My 50th Birthday This Week: Standing at the Threshold
- Anosha Zereh

- 7 days ago
- 4 min read

My 50th Birthday This Week: Standing at the Threshold
This week, I turn fifty.
There is something about writing those words that makes me pause. Not with fear, but with reverence. Fifty years. Half a century of breath moving through this body. Half a century of being carried by a Mystery far greater than my own plans, ideas, or understanding.
As June opens her soft golden door, I find myself standing at a sacred threshold.
In the Sufi path, we are often invited to see life not as a straight line, but as a series of unveilings. Each season removes a veil. Each joy, each grief, each love, each loss, each longing, each prayer reveals another face of the Beloved.
And now, at fifty, I can see more clearly: nothing was wasted.
Not the heartbreaks. Not the wandering. Not the years of searching. Not even the times when I felt lost, broken, or far from myself. Somehow, every path was part of the path. Every wound became an opening. Every question became a doorway. Every longing was secretly a call from the Beloved, drawing me closer to the home I had never truly left.
I have lived through many seasons.
There have been seasons of sweetness, when life felt generous and full of light.
There have been seasons of fire, when everything familiar burned away.
There have been seasons of exile, when I felt between worlds, between languages, between identities, between homes.
There have been seasons of deep seeking, when my soul cried out for truth, for meaning, for God, for love, for something real enough to hold me. And there have been seasons of quiet return, when I discovered that what I had been seeking was also seeking me.

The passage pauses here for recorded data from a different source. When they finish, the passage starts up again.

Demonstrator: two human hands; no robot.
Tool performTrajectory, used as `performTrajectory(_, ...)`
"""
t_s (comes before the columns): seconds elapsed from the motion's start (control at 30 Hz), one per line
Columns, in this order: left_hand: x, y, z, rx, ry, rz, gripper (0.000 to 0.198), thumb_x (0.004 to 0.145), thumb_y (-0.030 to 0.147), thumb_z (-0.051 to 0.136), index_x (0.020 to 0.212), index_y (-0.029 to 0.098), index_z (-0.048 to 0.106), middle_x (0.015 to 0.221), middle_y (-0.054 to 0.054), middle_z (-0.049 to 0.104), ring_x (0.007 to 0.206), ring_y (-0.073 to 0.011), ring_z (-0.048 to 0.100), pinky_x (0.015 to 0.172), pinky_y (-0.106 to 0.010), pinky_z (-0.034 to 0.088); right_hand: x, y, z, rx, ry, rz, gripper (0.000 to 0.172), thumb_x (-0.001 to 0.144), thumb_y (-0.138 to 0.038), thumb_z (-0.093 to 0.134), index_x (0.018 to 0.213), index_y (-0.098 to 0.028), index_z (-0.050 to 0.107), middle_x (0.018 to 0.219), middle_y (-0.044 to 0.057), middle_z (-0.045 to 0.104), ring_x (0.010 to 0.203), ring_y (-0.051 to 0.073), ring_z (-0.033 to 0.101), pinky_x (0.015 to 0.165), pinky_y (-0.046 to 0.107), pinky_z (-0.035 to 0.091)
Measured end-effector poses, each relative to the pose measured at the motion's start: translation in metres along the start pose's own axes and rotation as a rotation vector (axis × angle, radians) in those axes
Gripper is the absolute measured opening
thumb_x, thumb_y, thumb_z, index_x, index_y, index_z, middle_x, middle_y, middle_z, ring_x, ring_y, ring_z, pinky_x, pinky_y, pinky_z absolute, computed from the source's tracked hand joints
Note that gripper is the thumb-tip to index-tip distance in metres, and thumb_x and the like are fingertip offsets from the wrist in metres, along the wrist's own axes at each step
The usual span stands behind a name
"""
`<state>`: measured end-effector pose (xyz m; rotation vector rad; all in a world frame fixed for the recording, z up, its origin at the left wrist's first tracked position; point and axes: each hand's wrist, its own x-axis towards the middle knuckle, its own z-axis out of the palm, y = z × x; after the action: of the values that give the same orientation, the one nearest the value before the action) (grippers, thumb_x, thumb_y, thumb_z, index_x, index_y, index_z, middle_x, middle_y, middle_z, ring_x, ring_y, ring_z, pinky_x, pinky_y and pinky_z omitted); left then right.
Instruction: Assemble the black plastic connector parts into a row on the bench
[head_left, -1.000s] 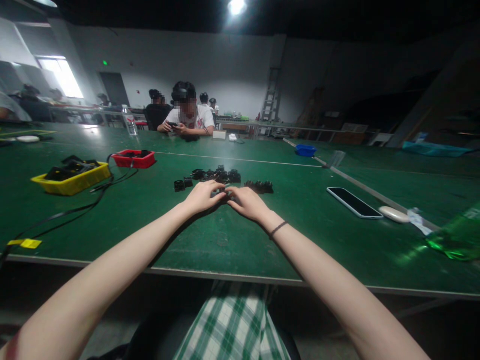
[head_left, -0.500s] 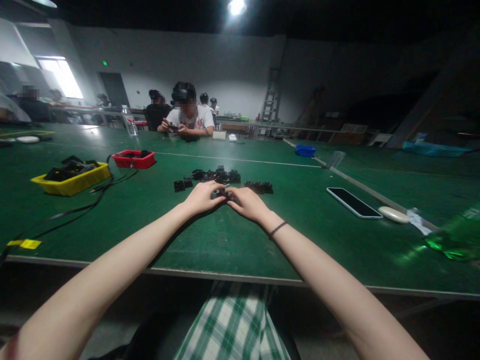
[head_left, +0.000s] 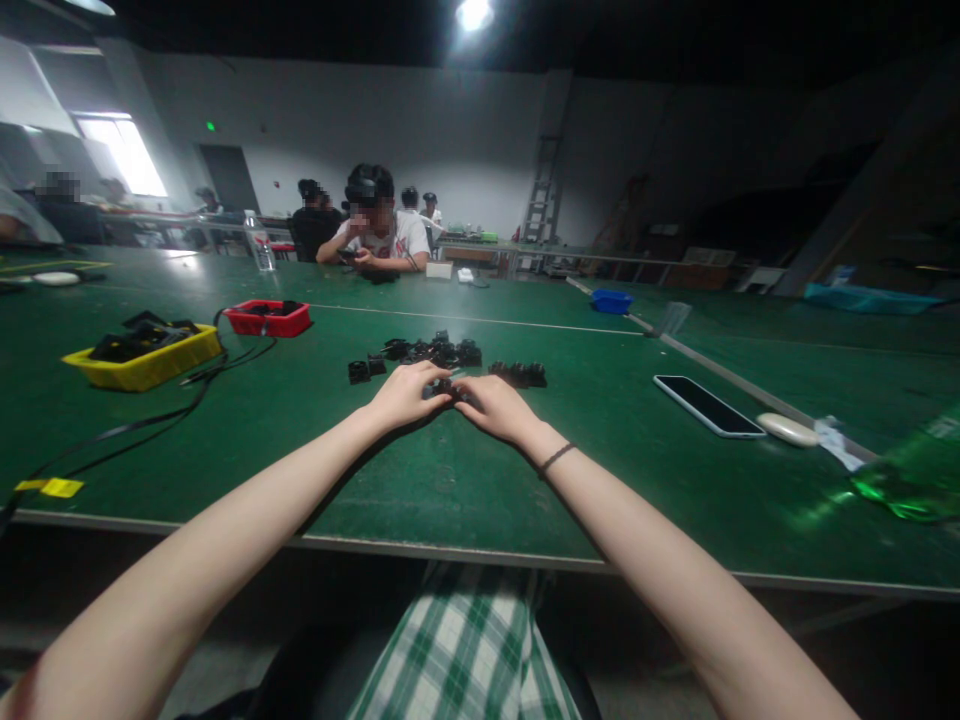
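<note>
My left hand (head_left: pixel 409 393) and my right hand (head_left: pixel 495 403) meet at the middle of the green table (head_left: pixel 457 490). Between their fingertips is a small black part (head_left: pixel 444 388), mostly covered by the fingers; both hands are closed on it. Just beyond them lies a loose pile of black plastic parts (head_left: pixel 435 350). Two more black pieces (head_left: pixel 360 371) sit left of my left hand. To the right of the pile, a row of similar black parts (head_left: pixel 517 374) stands close to my right hand.
On the left are a yellow tray (head_left: pixel 142 372) and a red tray (head_left: pixel 270 322), both holding black parts, beside black cables (head_left: pixel 196 400). A phone (head_left: pixel 707 406), an oval white case (head_left: pixel 786 429) and a green bottle (head_left: pixel 915 470) lie right. A co-worker (head_left: pixel 382 235) sits opposite.
My hands stay in nearly the same place around the small black part. Across the table, the co-worker has raised one hand toward the head.
</note>
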<state>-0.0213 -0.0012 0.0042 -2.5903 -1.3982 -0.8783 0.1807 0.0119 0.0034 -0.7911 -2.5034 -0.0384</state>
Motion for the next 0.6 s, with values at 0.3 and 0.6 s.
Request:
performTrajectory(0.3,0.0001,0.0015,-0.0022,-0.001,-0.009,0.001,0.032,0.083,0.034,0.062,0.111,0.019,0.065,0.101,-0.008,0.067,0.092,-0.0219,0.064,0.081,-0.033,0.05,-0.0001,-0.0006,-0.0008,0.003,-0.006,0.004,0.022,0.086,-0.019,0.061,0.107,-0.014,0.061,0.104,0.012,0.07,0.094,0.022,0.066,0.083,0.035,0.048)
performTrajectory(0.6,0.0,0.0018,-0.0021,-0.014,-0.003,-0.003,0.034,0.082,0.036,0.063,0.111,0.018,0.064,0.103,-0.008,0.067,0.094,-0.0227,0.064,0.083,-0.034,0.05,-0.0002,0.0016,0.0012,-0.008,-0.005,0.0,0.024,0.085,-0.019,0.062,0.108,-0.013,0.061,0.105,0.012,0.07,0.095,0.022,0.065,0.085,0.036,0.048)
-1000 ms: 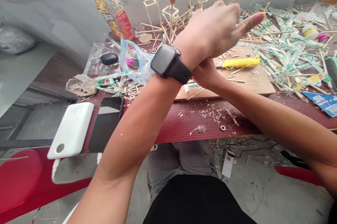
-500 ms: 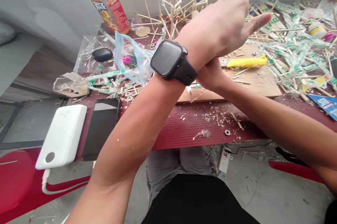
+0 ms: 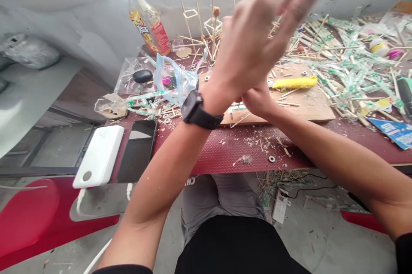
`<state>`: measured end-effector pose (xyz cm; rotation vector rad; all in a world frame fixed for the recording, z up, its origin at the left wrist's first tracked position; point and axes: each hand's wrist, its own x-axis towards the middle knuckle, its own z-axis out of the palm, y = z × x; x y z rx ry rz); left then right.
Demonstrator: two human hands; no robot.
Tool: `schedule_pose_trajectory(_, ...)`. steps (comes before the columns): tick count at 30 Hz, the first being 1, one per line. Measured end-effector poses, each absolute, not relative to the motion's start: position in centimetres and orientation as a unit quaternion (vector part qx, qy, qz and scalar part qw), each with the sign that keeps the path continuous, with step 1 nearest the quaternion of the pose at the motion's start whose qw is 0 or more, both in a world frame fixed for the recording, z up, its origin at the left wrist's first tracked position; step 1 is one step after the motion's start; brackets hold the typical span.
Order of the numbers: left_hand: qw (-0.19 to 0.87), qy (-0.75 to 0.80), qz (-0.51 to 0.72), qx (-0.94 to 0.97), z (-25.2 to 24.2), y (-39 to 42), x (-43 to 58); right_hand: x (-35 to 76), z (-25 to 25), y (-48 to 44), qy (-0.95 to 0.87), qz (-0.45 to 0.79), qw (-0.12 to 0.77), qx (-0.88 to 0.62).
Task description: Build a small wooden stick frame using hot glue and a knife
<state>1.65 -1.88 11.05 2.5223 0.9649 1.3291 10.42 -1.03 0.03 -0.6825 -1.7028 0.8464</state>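
Observation:
My left hand (image 3: 254, 42) is raised above the table with its fingers stretched up and to the right, blurred by motion and holding nothing. A black smartwatch (image 3: 195, 111) sits on its wrist. My right hand (image 3: 257, 100) lies just behind and under the left wrist, touching it, and its fingers are hidden. Beyond the hands a yellow utility knife (image 3: 294, 83) lies on a wooden board (image 3: 309, 108). A structure of thin wooden sticks (image 3: 209, 25) stands at the back of the table.
A black phone (image 3: 137, 149) and a white power bank (image 3: 99, 156) lie at the left end of the red table (image 3: 225, 153). A drink bottle (image 3: 148, 20), a zip bag (image 3: 175, 78), and many sticks and wrappers (image 3: 350, 63) crowd the back and right. A red chair (image 3: 25, 218) is at lower left.
My left hand has swung upward and opened its fingers, with the wrist turning so the watch face points away. The right hand stays under the left wrist. The view shifted slightly.

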Motion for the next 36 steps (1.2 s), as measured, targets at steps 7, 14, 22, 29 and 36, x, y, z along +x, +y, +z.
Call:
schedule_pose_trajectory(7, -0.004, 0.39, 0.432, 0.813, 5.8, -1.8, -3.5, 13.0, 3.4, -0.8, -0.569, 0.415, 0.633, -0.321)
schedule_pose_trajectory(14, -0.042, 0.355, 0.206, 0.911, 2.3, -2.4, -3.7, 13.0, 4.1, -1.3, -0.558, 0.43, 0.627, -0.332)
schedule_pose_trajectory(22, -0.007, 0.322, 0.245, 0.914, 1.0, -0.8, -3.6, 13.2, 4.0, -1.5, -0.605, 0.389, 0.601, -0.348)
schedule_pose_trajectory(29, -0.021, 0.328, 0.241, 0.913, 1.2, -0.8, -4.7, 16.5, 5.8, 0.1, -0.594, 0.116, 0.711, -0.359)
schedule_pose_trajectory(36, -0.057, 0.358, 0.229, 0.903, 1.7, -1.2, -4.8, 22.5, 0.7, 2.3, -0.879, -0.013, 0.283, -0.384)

This, perhaps, is one of the great mercies of aging: we begin to recognize the hidden mercy inside our own story. We begin to understand that the breaking was not the end. The breaking was sometimes the place where light entered. The emptiness was sometimes the space being cleared for grace. The silence was sometimes the Beloved speaking in a language deeper than words.
To arrive at fifty does not feel simply like growing older. It feels like being gathered.
Gathered by life.
Gathered by grace.
Gathered by my ancestors, my children, my teachers, my friends, my beloveds, my prayers, my mistakes, my tears, my courage, and all the unseen hands that have carried me to this moment.
I feel immense tenderness for the younger versions of myself — the girl, the young woman, the mother, the seeker, the refugee soul, the poet, the one who kept walking even when she did not know the way. I want to place my hand on her heart and say: You were never alone. Even when you thought you were lost, you were being led.
At fifty, I feel less interested in becoming someone else and more devoted to becoming authentically myself.
True in my heart. True in my work. True in my relationships. True in my service. True in my love. True in my surrender.
The Sufi path has taught me that love is not merely an emotion. Love is the ground of being. Love is the hidden current beneath all things. Love is the home we are always leaving and always returning to. And if I have learned anything in these fifty years, it is this: the heart is polished by everything it meets, if we allow life to become our teacher.
Joy polishes us.
Grief polishes us.
Beauty polishes us.
Longing polishes us.
Forgiveness polishes us.
Even loss, when held in the arms of mercy, can polish the mirror of the heart until it reflects more light.
This birthday week, my heart bows in gratitude.
Gratitude for the breath that has carried me.
Gratitude for the body that has held me.
Gratitude for the soul that has kept remembering.
Gratitude for the friends and companions who have walked beside me.
Some of you have been with me for decades. Some of you have entered my life more recently. But each of you, in your own way, has been part of the garden of my becoming. You have witnessed me, reflected me, encouraged me, challenged me, loved me, and reminded me that we do not walk this path alone. I am grateful for every conversation, every prayer, every kindness, every shared silence, every moment of recognition.
As I enter this new decade, I do not pretend to know what the road ahead will bring. There are still books to write, poems to receive, stories to midwife, dreams to nourish, wounds to soften, and deeper layers of surrender to learn.
But I enter this threshold with an open heart.
Not because life has been easy.
But because life has been sacred.
Sacred in its beauty. Sacred in its difficulty. Sacred in its mystery. Sacred in the way it keeps inviting us to return to love.
This week, I celebrate fifty years of being shaped by the unseen hands of mercy. Fifty years of falling and rising. Fifty years of seeking and being sought. Fifty years of being broken open, gathered, softened, strengthened, and guided home. May this new chapter be one of deeper presence, deeper truth, deeper service, deeper creativity, and deeper love.
And may all of us, wherever we are on the path, remember that we are being carried by a Mercy more intimate than breath.